|
Les hommes sont moutonniers. Leur penchant naturel les pousse à faire ce que les autres font. Ils ont tendance à suivre aveuglément l’exemple du troupeau, à la manière des moutons Ils ont l’instinct grégaire, cette tendance instinctive qui pousse des individus d’une même espèce à se rassembler et à adopter le même comportement. L’esprit de contradiction de certains ne change rien à l’affaire. Il est superficiel. Rien n’est plus dangereux qu’une foule qui hurle comme un seul homme. Il suffit de se rappeler ces masses fanatiques qui acclamaient Hitler, Mussolini ou Staline. Elles n’étaient pas payées pour le faire. Elles étaient sincères et c’est en cela que réside le drame.

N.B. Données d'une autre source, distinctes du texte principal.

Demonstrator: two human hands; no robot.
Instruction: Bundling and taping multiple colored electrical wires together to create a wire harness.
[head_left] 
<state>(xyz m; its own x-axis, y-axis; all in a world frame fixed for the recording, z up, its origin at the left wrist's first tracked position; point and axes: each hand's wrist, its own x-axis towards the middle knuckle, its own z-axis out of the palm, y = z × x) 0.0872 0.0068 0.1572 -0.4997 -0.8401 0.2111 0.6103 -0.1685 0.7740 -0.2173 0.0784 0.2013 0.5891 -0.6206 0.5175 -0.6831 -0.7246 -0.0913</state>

Ce ne sont pas ces foules bêlantes qui font progresser l’humanité, mais les rares hommes à contre-courant. Il en a existé à toutes les époques. C’est une espèce rare. Il y eut, en Allemagne nazie et dans tous les pays occupés, des «Justes» qui, au péril de leur vie, ont caché et sauvé des familles pourchassées. Ils ont été trop rares, mais ils sont l’honneur de notre espèce humaine. Plus près de nous, deux exemples d’hommes à contre-courant m’ont marqué. En Afrique du Sud, André Brin, apprenant, le 21 mars 1960, que la police de son pays, faisant feu contre des manifestants noirs venus pacifiquement protester contre l’obligation imposée aux femmes de porter un laissez-passer, massacra 69 personnes, déclara: «Il est déjà dur d’appartenir à un peuple confronté à son extinction, mais c’est infernal d’appartenir à un peuple qui mérite de disparaître.» Tout est dit. On ne peut pas être plus à contre-courant, lorsqu’on est, comme lui, un Blanc fils de juge. Il y eut, dans le même pays, la réflexion de Nelson Mandela, sortant libre de la prison de Victor-Verster, le 11 Février 1990: «Nous avons accompli l’impossible, à savoir survivre. Il nous reste maintenant à accomplir le possible, à savoir vivre ensemble». Il pressentait les difficultés qui l’attendaient. Il y eut Albert Einstein, ce génie dont les travaux nous ont permis de ne pas perdre la seconde guerre mondiale et qui voyait avec consternation que l’Homme n’avait rien appris et rien compris. Il prononça, désabusé, cette parole prophétique:
«Je ne sais pas comment la troisième guerre mondiale va se dérouler. En revanche, je peux vous dire quelles armes seront utilisées lors de la quatrième : Des bâtons et des pierres». Albert Einstein était navré de constater que l’Homme jouait les apprentis-sorciers, ivre de ses découvertes et ne les maîtrisant pas. Lorsque je vois où nous mène le courant en Papyravie et ailleurs, j’attends avec impatience des hommes à contre-courant.